Some of the lines below need repeating. Reproduce exactly those between the lines holding "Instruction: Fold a" and "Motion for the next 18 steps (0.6", inclusive.
[[ SUPPLIED RECORDS open ]]
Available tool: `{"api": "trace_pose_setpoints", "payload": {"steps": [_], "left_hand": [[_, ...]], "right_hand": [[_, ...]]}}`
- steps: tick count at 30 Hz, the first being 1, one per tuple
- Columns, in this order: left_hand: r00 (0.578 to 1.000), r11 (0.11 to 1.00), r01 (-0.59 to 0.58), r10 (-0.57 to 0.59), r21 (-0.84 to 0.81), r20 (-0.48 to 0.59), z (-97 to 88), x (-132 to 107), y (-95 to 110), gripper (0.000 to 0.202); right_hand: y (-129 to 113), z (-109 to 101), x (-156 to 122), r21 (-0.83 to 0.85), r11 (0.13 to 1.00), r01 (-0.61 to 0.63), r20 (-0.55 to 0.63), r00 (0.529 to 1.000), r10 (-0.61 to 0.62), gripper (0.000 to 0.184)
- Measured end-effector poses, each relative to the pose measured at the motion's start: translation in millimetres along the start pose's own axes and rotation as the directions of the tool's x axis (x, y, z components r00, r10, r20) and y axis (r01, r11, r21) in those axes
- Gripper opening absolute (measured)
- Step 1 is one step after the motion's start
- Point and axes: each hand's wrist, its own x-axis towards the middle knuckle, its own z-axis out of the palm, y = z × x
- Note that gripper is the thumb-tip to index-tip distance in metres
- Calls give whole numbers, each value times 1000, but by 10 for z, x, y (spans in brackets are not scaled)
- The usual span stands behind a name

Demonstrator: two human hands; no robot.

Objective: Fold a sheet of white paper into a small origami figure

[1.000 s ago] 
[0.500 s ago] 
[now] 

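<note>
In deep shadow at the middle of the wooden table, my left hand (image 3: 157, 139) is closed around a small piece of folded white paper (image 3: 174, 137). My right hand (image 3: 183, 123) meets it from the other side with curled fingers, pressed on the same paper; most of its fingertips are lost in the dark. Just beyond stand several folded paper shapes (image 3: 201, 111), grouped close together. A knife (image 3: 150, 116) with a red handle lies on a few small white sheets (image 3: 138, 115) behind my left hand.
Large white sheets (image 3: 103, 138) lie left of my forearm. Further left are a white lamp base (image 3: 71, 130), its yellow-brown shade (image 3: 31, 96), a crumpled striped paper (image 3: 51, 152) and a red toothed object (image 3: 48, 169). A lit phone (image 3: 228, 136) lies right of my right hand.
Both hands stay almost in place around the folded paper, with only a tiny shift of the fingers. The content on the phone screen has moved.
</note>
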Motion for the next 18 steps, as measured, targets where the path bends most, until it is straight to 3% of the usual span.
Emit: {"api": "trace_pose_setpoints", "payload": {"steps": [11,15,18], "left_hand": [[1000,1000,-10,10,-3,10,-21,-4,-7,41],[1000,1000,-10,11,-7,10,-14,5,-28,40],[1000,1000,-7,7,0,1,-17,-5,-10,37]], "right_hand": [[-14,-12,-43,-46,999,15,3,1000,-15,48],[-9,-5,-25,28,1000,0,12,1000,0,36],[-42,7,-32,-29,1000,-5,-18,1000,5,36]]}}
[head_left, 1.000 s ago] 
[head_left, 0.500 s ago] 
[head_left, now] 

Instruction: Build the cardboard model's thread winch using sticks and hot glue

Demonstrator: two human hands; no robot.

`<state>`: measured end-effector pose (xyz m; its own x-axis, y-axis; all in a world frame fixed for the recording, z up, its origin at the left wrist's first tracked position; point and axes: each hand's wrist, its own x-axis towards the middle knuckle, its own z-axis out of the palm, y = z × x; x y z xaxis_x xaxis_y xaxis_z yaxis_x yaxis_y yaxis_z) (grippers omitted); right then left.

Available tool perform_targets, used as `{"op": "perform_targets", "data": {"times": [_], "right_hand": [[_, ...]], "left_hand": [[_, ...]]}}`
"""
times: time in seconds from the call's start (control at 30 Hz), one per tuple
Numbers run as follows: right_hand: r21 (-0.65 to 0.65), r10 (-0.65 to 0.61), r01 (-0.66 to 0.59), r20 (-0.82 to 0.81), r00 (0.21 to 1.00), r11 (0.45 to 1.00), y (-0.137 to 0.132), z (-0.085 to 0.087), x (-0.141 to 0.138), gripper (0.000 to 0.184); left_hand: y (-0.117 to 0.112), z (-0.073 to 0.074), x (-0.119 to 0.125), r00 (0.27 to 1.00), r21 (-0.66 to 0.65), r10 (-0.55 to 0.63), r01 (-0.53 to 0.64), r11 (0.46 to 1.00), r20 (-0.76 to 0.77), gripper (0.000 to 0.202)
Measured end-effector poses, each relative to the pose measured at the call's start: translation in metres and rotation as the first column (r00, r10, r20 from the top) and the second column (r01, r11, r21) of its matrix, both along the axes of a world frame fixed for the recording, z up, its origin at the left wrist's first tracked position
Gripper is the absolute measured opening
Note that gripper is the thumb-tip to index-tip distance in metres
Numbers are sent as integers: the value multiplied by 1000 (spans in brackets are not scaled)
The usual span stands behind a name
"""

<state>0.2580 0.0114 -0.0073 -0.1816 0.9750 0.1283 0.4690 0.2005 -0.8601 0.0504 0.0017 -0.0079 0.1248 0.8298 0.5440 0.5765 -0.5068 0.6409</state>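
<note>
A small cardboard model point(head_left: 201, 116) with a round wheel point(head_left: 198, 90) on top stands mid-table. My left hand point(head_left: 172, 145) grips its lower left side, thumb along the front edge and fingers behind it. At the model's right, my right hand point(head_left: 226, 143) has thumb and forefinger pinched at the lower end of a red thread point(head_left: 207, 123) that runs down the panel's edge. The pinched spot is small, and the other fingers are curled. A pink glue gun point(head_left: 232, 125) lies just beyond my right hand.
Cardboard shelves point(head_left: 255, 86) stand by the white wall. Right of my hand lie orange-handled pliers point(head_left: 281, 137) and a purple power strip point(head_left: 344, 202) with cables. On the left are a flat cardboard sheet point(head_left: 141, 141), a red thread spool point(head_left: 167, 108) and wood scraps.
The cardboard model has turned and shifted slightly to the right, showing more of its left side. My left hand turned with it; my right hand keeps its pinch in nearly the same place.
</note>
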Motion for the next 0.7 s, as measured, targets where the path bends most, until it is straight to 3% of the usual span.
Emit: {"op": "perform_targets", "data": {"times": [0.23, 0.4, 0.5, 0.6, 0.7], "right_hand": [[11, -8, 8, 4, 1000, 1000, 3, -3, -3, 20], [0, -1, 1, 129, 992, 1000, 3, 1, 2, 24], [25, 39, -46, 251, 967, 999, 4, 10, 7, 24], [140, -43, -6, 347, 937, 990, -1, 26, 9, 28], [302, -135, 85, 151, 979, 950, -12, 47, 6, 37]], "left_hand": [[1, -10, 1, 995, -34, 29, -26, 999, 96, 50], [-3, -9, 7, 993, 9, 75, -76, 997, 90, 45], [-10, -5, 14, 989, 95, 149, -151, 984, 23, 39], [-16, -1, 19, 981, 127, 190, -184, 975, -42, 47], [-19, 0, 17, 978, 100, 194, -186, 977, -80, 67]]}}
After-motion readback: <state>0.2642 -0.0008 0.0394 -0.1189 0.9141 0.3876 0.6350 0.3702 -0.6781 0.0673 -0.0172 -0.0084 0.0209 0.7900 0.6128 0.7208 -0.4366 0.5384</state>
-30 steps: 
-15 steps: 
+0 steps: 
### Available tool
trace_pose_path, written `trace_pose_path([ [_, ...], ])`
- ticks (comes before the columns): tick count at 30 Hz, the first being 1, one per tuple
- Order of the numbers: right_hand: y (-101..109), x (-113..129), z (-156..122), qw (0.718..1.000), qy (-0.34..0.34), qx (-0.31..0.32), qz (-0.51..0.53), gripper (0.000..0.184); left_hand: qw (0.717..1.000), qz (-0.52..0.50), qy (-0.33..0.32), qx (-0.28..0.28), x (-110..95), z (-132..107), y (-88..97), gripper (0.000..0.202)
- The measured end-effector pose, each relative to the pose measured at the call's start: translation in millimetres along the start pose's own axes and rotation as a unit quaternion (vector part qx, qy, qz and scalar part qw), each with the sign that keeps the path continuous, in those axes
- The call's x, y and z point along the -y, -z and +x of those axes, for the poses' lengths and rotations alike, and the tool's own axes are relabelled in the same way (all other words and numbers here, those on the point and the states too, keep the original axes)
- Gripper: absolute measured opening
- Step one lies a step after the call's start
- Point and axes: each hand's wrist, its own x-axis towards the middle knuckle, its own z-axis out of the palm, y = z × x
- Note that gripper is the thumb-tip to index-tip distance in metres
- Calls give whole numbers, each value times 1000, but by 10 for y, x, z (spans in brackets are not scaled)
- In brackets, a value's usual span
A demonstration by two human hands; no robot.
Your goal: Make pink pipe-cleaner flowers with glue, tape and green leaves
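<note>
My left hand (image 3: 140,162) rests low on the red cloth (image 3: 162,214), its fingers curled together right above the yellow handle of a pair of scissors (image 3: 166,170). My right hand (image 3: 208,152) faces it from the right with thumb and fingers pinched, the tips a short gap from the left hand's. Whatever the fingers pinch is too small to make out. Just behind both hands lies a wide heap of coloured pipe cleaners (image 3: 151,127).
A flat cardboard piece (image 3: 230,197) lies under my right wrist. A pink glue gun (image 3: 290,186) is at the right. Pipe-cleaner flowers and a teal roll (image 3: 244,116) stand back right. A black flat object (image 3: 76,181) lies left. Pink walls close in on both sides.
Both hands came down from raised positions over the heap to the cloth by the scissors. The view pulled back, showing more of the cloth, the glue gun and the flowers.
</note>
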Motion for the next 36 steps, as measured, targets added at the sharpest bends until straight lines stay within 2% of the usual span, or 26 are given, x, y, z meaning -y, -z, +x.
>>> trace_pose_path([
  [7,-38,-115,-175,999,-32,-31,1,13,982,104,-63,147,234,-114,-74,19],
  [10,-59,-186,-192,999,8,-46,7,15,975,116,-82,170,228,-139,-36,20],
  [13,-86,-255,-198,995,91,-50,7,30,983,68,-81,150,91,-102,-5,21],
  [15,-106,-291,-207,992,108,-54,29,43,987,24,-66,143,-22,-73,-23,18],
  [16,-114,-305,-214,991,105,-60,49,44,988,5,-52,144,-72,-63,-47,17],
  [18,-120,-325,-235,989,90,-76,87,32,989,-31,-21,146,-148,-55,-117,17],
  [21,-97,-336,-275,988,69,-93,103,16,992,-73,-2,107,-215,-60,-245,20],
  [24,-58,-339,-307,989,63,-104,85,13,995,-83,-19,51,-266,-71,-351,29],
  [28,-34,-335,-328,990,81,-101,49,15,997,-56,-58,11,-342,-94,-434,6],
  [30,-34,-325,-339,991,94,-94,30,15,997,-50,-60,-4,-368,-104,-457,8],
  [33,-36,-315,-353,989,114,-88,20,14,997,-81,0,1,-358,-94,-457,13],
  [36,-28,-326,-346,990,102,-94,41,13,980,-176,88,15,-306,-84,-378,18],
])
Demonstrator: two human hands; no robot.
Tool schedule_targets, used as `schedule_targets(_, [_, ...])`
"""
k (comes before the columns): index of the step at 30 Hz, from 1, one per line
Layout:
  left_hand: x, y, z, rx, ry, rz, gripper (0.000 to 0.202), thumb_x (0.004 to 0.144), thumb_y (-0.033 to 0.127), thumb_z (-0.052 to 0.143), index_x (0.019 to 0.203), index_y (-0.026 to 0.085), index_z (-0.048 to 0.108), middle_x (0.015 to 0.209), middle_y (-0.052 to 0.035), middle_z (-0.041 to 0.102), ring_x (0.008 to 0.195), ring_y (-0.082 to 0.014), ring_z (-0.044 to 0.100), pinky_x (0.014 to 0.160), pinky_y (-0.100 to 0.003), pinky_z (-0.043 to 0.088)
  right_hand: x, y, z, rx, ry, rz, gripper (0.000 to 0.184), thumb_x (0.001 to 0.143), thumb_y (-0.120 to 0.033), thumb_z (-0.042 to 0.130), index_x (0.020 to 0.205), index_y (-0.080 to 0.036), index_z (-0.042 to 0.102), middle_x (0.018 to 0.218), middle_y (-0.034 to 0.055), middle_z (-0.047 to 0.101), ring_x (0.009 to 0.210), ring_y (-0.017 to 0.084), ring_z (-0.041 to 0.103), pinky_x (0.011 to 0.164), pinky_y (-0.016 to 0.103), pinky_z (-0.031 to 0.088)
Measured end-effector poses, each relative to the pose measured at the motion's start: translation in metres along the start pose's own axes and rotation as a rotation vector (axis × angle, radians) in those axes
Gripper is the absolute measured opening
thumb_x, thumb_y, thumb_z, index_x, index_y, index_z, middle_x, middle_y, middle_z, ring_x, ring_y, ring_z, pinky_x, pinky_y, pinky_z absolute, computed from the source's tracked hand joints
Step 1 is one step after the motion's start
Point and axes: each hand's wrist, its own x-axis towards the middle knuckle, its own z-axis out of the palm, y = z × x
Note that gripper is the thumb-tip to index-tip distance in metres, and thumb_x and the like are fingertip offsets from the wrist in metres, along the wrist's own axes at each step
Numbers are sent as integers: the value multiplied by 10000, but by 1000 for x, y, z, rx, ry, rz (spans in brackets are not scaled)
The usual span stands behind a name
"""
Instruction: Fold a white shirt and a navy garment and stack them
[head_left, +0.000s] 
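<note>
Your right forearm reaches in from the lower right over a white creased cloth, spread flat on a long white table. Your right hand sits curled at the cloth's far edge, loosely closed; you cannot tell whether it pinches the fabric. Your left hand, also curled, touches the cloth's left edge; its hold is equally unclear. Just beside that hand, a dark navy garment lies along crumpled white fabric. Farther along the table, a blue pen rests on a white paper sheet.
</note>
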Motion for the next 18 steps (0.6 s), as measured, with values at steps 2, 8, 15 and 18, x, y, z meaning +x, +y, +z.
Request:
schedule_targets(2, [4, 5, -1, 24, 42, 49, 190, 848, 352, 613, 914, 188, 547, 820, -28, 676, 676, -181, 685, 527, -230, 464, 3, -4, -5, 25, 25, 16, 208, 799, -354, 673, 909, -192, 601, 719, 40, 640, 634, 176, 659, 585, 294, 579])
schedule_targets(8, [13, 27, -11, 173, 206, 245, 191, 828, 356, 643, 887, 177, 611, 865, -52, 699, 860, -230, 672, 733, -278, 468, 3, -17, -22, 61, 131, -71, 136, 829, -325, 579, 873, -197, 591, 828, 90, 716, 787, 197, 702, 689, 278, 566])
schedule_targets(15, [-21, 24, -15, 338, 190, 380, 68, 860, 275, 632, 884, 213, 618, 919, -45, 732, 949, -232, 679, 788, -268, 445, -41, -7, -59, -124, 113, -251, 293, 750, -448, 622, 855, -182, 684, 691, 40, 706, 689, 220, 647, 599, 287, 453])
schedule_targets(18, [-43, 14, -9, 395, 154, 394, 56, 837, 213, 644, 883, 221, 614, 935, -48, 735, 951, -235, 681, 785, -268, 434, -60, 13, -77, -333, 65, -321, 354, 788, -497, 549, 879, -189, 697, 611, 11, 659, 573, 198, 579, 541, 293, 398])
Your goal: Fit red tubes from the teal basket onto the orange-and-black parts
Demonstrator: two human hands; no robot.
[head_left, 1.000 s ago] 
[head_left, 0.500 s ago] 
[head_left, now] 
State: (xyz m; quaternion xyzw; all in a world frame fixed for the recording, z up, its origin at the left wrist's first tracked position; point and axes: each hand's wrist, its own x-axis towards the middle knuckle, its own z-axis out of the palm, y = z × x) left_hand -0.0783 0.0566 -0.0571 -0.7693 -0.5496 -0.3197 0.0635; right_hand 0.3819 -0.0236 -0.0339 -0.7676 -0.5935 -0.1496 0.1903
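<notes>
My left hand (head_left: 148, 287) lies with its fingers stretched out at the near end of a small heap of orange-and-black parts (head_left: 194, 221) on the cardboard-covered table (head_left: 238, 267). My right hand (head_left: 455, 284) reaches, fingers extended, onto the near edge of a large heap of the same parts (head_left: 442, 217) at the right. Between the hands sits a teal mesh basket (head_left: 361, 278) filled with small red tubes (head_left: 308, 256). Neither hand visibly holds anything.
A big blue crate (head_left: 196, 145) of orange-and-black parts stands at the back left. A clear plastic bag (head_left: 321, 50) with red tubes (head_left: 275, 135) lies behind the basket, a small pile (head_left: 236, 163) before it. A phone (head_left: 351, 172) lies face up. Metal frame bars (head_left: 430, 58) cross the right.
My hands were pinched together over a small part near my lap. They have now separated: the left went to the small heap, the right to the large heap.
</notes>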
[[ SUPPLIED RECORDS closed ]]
▸ **ANSWER SPACE**:
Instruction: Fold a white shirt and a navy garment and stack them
[head_left, +0.000s] 
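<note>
Your right forearm reaches in from the lower right over a white creased cloth, spread flat on a long white table. Your right hand sits curled at the cloth's far edge, loosely closed; you cannot tell whether it pinches the fabric. Your left hand, also curled, touches the cloth's left edge; its hold is equally unclear. Just beside that hand, a dark navy garment lies along crumpled white fabric. Farther along the table, a blue pen rests on a white paper sheet.
</note>
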Motion for the next 18 steps (0.6 s), as measured, with values at steps 2, 8, 15 and 18, x, y, z meaning +x, +y, +z.

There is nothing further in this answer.